Halfway through the movie, Berkowitz has accrued two lawsuits, several stitches in one arm, and the wrath of his producer, a foul-mouthed, Lebanese-born huckster named Elie.

“He thought that if I went out on 20 dates, there would be a lot of sex and nudity, and that he would be able to sell the movie in Europe and make his money back,” says Berkowitz, who secretly taped his meetings with Elie by hiding a tape recorder in his briefcase. “Elie wanted T and A. So he was absolutely horrified when he saw the raw footage of my first few dates. He couldn’t believe that a guy could be so incompetent with women.”

Many of Berkowitz’s dates look like a scene from an Albert Brooks movie. In the film, Berkowitz also interviews several of his friends, who refuse to set him up with women. He pays a visit to his ex-wife, who derides his bedroom skills. He concurs with a woman who says, “Being single in L.A. is like being a cinder in hell.”

Then the unexpected happens: A gorgeous linen-shop clerk actually agrees to go out with Berkowitz on Date No. 9. “She’s way out of my league,” he says gushingly of Elisabeth, a UCLA interior design student. They fall in love on camera. But Elie won’t let Berkowitz stop dating, and Elisabeth’s patience begins to wear thin.

“I started out wanting to make a small, vicious movie about dating in L.A., but then things got out of control,” says Berkowitz, munching a dry bagel during an interview at a West Hollywood cafe.

C’mon Myles, a reporter pressed during the interview. How much of “20 Dates” is really…real?

Berkowitz’s response was a little cagey, but he assured that anything outrageous or too good to be true (i.e., Elisabeth) actually happened, on camera. His $60,000 budget allowed him only to use real woman as dates, not actresses. Berkowitz did restage certain scenes to “fill in the blanks” when necessary to complete his movie. But, then again, “20 Dates” is more of a “screwball romantic comedy” than a documentary, he said.

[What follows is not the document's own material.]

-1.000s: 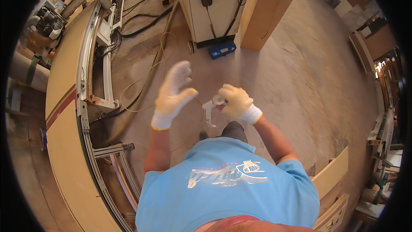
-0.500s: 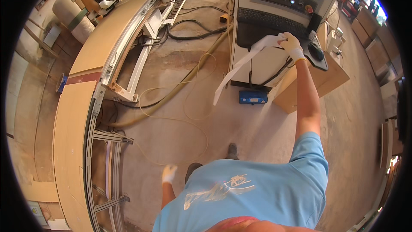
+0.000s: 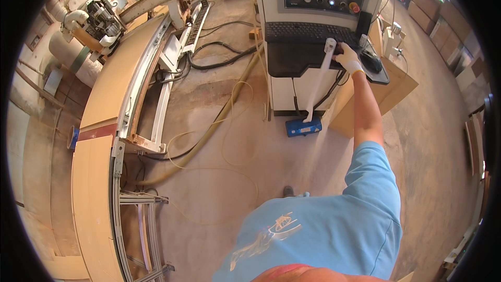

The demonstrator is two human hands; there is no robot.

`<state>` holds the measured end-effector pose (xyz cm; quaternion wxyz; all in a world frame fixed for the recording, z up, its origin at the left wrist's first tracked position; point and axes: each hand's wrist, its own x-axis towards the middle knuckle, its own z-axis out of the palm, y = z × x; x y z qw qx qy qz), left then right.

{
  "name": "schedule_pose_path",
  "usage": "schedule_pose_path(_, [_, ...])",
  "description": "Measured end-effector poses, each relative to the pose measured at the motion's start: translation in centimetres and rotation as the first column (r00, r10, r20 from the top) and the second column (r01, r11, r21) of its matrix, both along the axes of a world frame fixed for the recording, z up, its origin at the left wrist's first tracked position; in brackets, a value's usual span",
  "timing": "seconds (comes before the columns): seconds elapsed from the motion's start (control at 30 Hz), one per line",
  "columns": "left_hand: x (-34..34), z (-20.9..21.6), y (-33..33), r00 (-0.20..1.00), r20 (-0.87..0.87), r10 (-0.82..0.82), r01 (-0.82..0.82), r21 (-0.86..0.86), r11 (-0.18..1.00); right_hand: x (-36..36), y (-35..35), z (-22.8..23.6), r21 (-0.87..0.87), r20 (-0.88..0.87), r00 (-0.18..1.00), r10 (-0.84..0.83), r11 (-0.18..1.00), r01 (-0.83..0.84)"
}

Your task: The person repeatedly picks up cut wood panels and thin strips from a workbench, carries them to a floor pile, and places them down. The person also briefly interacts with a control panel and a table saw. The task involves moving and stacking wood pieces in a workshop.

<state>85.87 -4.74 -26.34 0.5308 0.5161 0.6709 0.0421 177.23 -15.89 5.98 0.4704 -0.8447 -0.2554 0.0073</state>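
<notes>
Roll, white, with a loose strip trailing from it, was noted over the black shelf, just in front of the keyboard; whether it rested on the shelf or was held clear could not be told. The strip hung past the front edge toward the blue box at the foot of the cabinet. Contact between its lower end and the box was not certain.

Risks, as judged: the hanging length could have drawn the roll over the edge, the cause being a slack grip or a poor seat. It could also have caught on the box or on the black cable nearby, creasing the strip or unwinding more of it. A careless sideways swing could have knocked the mouse or pressed keys on the keyboard.

The right hand, gloved, was stretched forward with its fingers bent inward and little gap visible between them. The fingertips met the roll or lay just beside it; whether they grasped it could not be told from this view. The left hand was out of sight
</notes>
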Motion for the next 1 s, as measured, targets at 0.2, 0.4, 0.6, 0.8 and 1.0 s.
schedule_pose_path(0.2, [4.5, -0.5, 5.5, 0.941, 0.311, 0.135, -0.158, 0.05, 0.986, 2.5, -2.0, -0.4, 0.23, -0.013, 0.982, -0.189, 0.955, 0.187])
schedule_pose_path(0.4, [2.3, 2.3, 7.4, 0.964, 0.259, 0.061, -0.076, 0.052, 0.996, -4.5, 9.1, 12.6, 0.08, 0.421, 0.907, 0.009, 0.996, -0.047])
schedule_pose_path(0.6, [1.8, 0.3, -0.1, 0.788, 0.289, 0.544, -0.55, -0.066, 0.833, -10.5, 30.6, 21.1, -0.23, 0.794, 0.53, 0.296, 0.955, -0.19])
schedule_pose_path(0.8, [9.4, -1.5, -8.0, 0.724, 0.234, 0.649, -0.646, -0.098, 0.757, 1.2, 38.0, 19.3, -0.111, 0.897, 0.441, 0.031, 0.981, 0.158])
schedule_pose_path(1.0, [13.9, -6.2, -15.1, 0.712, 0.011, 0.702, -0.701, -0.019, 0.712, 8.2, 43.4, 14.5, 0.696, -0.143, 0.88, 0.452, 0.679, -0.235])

Berkowitz traces his dating ineptitude to his childhood in Pelham Manor, N.Y., where he was a funny, short schlemiel and one of few Jews in his entire school. He won Bible contests at the Conservative synagogue his parents helped found, but he wasn’t a winner with girls. Berkowitz couldn’t get a date until his sophomore year at the University of Pennsylvania, after he had completed a seven-inch growth spurt.

His parents were less than thrilled when their son, the Ivy League college graduate, bucked law school to try his luck in Hollywood.

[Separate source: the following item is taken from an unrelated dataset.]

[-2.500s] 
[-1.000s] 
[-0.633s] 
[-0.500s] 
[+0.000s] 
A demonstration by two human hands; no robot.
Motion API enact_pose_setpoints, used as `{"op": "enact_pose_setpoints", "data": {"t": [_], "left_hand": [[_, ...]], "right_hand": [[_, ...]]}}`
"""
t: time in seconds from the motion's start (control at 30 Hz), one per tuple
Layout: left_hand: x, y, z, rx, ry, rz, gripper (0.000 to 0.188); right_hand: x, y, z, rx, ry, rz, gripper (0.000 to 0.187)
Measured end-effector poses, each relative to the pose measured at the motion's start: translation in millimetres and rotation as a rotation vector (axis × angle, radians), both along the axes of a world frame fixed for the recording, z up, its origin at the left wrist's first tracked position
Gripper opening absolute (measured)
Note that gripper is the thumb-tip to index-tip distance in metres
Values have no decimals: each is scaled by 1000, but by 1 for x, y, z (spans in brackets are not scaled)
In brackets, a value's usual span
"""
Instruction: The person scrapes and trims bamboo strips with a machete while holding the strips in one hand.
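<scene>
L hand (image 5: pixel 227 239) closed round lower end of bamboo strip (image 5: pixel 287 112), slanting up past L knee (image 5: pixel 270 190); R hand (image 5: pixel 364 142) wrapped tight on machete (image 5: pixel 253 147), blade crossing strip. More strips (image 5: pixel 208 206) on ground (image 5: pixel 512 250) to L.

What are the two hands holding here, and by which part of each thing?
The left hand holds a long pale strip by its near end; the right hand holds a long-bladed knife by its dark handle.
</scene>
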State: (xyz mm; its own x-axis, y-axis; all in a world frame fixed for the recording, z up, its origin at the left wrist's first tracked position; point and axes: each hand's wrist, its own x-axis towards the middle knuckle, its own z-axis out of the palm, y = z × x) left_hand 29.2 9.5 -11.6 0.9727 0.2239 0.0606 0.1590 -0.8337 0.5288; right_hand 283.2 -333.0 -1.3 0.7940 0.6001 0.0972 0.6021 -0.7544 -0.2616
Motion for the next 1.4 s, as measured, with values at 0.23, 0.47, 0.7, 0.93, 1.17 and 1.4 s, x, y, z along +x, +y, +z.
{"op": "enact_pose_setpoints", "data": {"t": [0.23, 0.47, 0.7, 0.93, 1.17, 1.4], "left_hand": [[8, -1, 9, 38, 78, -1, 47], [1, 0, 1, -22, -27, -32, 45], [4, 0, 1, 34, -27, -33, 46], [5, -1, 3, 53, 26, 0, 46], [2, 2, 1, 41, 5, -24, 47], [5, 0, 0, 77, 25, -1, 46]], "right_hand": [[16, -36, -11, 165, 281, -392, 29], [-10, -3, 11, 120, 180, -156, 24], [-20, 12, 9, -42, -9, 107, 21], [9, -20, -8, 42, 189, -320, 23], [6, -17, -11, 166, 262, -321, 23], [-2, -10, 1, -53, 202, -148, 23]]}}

Berkowitz was less than thrilled with his luck in Los Angeles.

He waited tables, did commercials for Coca Cola and Burger King, and wrote the occasional “Tales From the Crypt” episode for HBO. He won a Cable ACE nomination. But, he reckons, he mostly suffered “hundreds” of rejections.

One day in 1996, Berkowitz “looked in the mirror and realized I was a failure.” The idea for “20 Dates,” he says, was born of “pain and desperation.” The humor in his movie, like all good Jewish humor, comes from suffering, he adds.

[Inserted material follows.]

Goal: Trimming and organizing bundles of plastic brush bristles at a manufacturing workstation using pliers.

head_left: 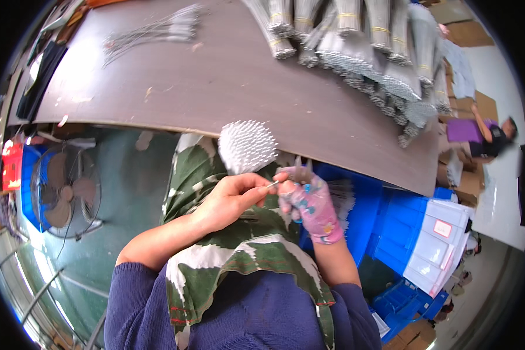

But “20 Dates” has a happy ending, like a fairy tale starring Woody Allen. Berkowitz tipped every cabbie and waiter in Park City, Utah, to help create a buzz about his movie at Slamdance. Fox Searchlight bought the movie not long after the first screening. And Berkowitz and Elisabeth, now 28, will wed in Hollywood in October.

In the editing room, “one of my female editors kept remarking: ‘I’ve been out on dates with a lot of jerks just like you,'” Berkowitz says. “But now, I think of my film as a sort of public service announcement for true love. After all, if I can find it, anybody can.”

“20 Dates” opens in Los Angeles on Feb. 26.